During the application of biofertilizer on soil, there is also a risk related to aerosols, as cited above. According to Courault et al. (2017), the risk decreases with increasing distance from the emission source and that wind speed has a great impact on atmospheric dispersion.

For the exposure route presented in Fig. 12.5, the consumption of contaminated water or plants can be understood as direct contact. The barriers applied for reducing the risk in this situation vary from cleaning vegetables before consumption to the application of water treatment processes.

Moazeni et al. (2017) estimated the risk for lettuce consumers and as result a lower level of infection and disease burden (about 10−3) but higher than the guideline threshold of 10−4 DALY pppy (WHO).

Mok et al. (2014) evaluated the risks for both situations, eating food washed and non-washed. The median probability of infection for washers ranged from 2.94 × 10−8 to 1.51 × 10−3, and the median probability of illness per dose ranged from 1.35 × 10−16 to 3.52 × 10−7. For non-washers, the probabilities were one order of magnitude higher. Other important factors that can influence risk in the cited situations are: type of vegetable, type of irrigation system, temperature and type of soil, time for consumption after harvesting, and “resting” period after manure application (Mok and Hamilton 2014; Amoah et al. 2018). For instance, consumption of lettuce grown on sludge-amended soil will result in probable infections but harvest after 30 days between sludge application and harvest in the study presented by Amoah et al. (2018) gave median probability infection risks with a risk level similar to the WHO tolerable risk value (10−4).

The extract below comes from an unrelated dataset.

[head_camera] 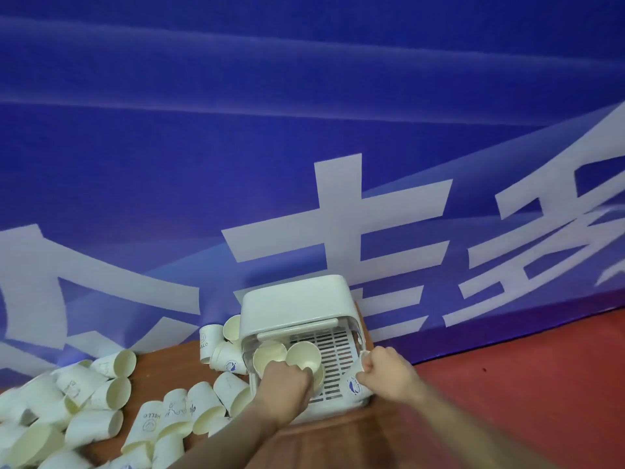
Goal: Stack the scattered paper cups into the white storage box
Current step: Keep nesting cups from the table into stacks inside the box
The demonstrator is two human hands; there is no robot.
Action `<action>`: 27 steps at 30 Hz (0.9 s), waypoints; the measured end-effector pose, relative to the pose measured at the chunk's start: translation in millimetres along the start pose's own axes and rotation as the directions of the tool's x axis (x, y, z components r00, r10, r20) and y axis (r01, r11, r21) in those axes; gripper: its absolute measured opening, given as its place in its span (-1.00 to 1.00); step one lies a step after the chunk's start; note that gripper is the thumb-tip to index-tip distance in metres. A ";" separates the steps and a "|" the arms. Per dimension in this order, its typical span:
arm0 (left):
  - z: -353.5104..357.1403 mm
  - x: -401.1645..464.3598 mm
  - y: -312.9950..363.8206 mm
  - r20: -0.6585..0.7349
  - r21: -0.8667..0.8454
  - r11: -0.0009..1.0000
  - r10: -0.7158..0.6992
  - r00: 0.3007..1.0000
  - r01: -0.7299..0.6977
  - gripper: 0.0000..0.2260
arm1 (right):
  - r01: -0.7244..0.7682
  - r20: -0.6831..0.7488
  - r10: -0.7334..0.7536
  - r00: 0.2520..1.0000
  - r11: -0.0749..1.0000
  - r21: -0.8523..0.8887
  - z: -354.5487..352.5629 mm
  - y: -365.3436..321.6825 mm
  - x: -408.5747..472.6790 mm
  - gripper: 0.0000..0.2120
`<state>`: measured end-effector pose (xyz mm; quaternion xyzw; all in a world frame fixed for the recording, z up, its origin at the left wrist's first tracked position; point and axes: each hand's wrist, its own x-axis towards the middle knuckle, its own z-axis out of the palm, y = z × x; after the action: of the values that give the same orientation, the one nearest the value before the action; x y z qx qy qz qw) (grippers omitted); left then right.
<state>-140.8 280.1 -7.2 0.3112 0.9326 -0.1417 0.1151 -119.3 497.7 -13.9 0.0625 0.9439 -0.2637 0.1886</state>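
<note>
Cups are what both hands carry, right at the open front of the white storage box, which stands on the wooden table against the blue banner. The left hand is curled round an upright paper cup, its mouth facing up and toward the camera, just inside the box on the left of the slatted tray; a second open cup sits touching it on its left. The right hand grips a cup with a blue logo at the box's front right corner, tilted, base toward the camera. The left hand is the nearer to the two cups in the box, so nesting likely falls to it. Loose cups lie on their sides left of the box.
</note>
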 end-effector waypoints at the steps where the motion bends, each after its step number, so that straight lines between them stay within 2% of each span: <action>1: 4.4 0.6 0.5 0.054 0.038 0.999 0.017 0.998 -0.019 -0.82 | -0.003 0.011 0.003 1.000 1.000 -0.001 1.6 1.8 1.6 -0.68; 4: 26.9 12.4 -0.7 0.053 0.077 0.997 0.010 0.999 -0.014 -0.73 | -0.004 0.013 0.004 1.000 1.000 0.004 5.4 5.3 5.2 -0.67; 7: 22.3 12.6 6.4 0.089 0.112 0.991 0.068 0.994 -0.078 -0.87 | 0.016 -0.003 -0.016 1.000 1.000 0.001 5.5 5.5 7.9 -0.66; 10: 26.8 20.6 8.5 0.053 0.102 0.995 0.018 0.998 -0.023 -0.69 | 0.044 -0.018 -0.044 0.999 0.999 -0.016 2.7 4.2 10.1 -0.66; 14: 22.8 18.1 9.8 0.013 0.064 0.998 -0.018 1.000 0.017 -0.61 | 0.063 -0.022 -0.064 0.998 0.997 -0.036 -0.9 2.8 9.7 -0.66; 27: 22.9 -9.8 -12.7 -0.091 0.043 0.997 -0.060 0.994 0.064 -0.65 | 0.202 -0.065 -0.214 0.975 0.967 -0.153 -2.8 -29.5 -16.2 -0.63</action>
<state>-138.0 257.3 -23.2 0.2907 0.9425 -0.1527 0.0617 -111.7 473.7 8.6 -0.0403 0.9688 -0.2098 0.1258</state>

For the scenario of agricultural runoff and consequent superficial water contamination, several parameters can interfere with the risk extent. Sensitivity analysis is usually performed to investigate how variability of the outputs can be apportioned quantitatively to different sources of variability in the inputs. Clarke et al. (2017) show that the parameter of importance that affected the variance in model predictions for ingestion of contaminated river water with E. coli was time in the stream, which highlights the importance of residence time of bacteria in that environment. The time that bacteria stay in the stream allows their contact with environmental inactivation factors such as temperature, pH, and photolysis, which may in turn influence the growth or die-off rates. The other parameters of importance were the water intake and initial counts in surface runoff.

12.6 Final Considerations

The recovery of biogas for energy production in treatment plants for waste anaerobic biodigestion is already a reality in many countries. Conventional plants are moving from “treatment” plants to become “resource recovery” plants, and even added value can be obtained by the organics and nutrient recycling of the accumulated sludge and digestate outcomes from the bioreactors. However, for conducting a safe nutrient recycling in agriculture, the pathogen content is a limiting factor. In that context, we presented the quantitative microbial risk assessment as an effective approach to estimate risks, which can be applied to any scenarios of recycling liquid fractions from biogas reactors in agriculture.